HOW TO COMPLETE THIS TASK
Extract the data exactly, missing nothing.

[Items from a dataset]
================================

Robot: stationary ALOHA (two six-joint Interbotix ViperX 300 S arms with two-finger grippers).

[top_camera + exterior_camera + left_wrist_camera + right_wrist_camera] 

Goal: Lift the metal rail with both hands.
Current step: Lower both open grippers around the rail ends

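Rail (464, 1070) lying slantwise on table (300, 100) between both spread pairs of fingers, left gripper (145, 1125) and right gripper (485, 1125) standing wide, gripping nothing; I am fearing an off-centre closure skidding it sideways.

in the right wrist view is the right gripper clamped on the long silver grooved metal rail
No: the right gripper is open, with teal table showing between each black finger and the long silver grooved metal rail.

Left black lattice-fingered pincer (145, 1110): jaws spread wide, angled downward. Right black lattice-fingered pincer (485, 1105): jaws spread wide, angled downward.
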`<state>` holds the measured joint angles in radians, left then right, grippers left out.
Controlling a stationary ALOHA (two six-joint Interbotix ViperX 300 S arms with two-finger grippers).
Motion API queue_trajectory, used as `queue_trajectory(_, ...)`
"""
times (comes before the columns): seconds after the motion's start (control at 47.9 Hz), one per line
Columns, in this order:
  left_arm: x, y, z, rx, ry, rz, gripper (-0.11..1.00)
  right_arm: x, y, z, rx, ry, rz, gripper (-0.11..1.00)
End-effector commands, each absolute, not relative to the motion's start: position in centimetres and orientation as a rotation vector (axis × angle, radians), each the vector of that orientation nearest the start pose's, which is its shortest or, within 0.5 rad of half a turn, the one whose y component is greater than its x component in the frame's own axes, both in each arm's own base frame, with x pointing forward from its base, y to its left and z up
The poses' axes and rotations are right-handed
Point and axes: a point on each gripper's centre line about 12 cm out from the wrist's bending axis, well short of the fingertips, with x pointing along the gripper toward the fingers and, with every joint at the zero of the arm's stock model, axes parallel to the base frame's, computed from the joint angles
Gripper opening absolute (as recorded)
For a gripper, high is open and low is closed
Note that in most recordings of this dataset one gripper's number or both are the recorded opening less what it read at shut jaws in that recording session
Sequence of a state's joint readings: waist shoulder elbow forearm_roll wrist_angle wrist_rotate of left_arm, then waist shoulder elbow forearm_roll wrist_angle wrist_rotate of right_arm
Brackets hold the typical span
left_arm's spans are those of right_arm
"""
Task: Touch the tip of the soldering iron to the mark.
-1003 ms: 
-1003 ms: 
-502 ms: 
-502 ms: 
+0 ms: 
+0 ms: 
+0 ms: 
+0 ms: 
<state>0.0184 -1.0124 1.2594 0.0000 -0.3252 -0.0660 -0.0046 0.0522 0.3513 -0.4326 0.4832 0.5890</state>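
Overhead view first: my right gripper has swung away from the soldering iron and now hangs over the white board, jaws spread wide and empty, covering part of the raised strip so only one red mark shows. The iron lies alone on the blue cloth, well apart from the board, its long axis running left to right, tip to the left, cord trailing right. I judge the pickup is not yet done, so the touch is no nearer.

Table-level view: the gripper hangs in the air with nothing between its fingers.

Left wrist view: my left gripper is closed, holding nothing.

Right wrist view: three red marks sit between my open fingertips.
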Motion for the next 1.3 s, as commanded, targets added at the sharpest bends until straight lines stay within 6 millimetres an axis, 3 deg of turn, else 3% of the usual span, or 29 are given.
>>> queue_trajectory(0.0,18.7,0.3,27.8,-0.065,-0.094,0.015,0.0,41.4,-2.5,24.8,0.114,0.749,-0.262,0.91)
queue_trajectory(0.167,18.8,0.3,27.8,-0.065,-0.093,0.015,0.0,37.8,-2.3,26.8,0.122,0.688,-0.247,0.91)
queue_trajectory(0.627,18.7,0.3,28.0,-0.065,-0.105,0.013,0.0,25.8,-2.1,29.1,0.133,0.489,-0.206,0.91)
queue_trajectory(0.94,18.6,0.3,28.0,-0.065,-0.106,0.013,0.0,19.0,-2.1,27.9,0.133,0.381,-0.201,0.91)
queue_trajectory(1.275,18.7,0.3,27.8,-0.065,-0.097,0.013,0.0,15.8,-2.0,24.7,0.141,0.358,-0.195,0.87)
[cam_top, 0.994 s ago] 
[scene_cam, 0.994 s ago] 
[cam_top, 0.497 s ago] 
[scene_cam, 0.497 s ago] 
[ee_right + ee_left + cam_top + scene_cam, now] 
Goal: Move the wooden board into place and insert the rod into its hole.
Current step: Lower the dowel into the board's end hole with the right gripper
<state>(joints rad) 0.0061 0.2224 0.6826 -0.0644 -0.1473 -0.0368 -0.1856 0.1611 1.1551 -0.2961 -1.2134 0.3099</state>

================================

ANSWER FOR THIS EXERCISE
Robot: stationary ALOHA (two six-joint Interbotix ViperX 300 S arms with two-finger grippers).

[top_camera + exterior_camera + left_wrist_camera + right_wrist_camera] 

Goal: Lift the metal rail with both hands.
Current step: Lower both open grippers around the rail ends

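Rail (464, 1070) lying slantwise on table (300, 100) between both spread pairs of fingers, left gripper (145, 1125) and right gripper (485, 1125) standing wide, gripping nothing; I am fearing an off-centre closure skidding it sideways.

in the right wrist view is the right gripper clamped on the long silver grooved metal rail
No: the right gripper is open, with teal table showing between each black finger and the long silver grooved metal rail.

Left black lattice-fingered pincer (145, 1110): jaws spread wide, angled downward. Right black lattice-fingered pincer (485, 1105): jaws spread wide, angled downward.
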`<state>` holds the measured joint angles in radians, left then right, grippers left out.
Controlling a stationary ALOHA (two six-joint Interbotix ViperX 300 S arms with two-finger grippers).
Motion API queue_trajectory, used as `queue_trajectory(_, ...)`
"""
times (comes before the columns): seconds after the motion's start (control at 47.9 Hz), one per line
Columns, in this order:
  left_arm: x, y, z, rx, ry, rz, gripper (-0.11..1.00)
  right_arm: x, y, z, rx, ry, rz, gripper (-0.11..1.00)
End-effector commands, each absolute, not relative to the motion's start: position in centimetres and orientation as a rotation vector (axis × angle, radians), each the vector of that orientation nearest the start pose's, which is its shortest or, within 0.5 rad of half a turn, the one whose y component is greater than its x component in the frame's own axes, both in each arm's own base frame, with x pointing forward from its base, y to its left and z up
The poses' axes and rotations are right-handed
Point and axes: a point on each gripper's centre line about 12 cm out from the wrist's bending axis, well short of the fingertips, with x pointing along the gripper toward the fingers and, with every joint at the zero of the arm's stock model, axes parallel to the base frame's, computed from the joint angles
Gripper opening absolute (as recorded)
For a gripper, high is open and low is closed
Note that in most recordings of this dataset one gripper's number or both are the recorded opening less what it read at shut jaws in that recording session
Sequence of a state's joint readings: waist shoulder elbow forearm_roll wrist_angle wrist_rotate of left_arm, then waist shoulder elbow forearm_roll wrist_angle wrist_rotate of right_arm
Brackets hold the typical span
left_arm's spans are those of right_arm
"""
Task: Touch the tip of the soldering iron to the mark.
-1003 ms: 
-1003 ms: 
-502 ms: 
-502 ms: 
+0 ms: 
+0 ms: 
+0 ms: 
+0 ms: 
<state>0.0184 -1.0124 1.2594 0.0000 -0.3252 -0.0660 -0.0046 0.0522 0.3513 -0.4326 0.4832 0.5890</state>
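Overhead view first: my right gripper has swung away from the soldering iron and now hangs over the white board, jaws spread wide and empty, covering part of the raised strip so only one red mark shows. The iron lies alone on the blue cloth, well apart from the board, its long axis running left to right, tip to the left, cord trailing right. I judge the pickup is not yet done, so the touch is no nearer.

Table-level view: the gripper hangs in the air with nothing between its fingers.

Left wrist view: my left gripper is closed, holding nothing.

Right wrist view: three red marks sit between my open fingertips.
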Motion for the next 1.3 s, as commanded, targets added at the sharpest bends until straight lines stay within 6 millimetres an axis, 3 deg of turn, else 3% of the usual span, or 29 are given.
>>> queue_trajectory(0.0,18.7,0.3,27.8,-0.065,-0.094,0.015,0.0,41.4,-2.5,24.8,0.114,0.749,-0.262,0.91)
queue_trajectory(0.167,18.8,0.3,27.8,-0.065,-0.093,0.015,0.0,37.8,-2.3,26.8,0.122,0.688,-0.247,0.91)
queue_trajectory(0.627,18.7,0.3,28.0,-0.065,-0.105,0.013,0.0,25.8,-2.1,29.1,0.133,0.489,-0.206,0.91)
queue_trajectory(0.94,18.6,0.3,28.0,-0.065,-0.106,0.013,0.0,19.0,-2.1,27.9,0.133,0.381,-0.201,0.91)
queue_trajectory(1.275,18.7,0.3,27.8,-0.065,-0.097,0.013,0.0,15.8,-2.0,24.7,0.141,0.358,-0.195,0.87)
[cam_top, 0.994 s ago] 
[scene_cam, 0.994 s ago] 
[cam_top, 0.497 s ago] 
[scene_cam, 0.497 s ago] 
[ee_right + ee_left + cam_top + scene_cam, now] 
Goal: Move the wooden board into place and insert the rod into its hole.
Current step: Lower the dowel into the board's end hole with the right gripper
<state>(joints rad) 0.0061 0.2224 0.6826 -0.0644 -0.1473 -0.0368 -0.1856 0.1611 1.1551 -0.2961 -1.2134 0.3099</state>

The required output is complete.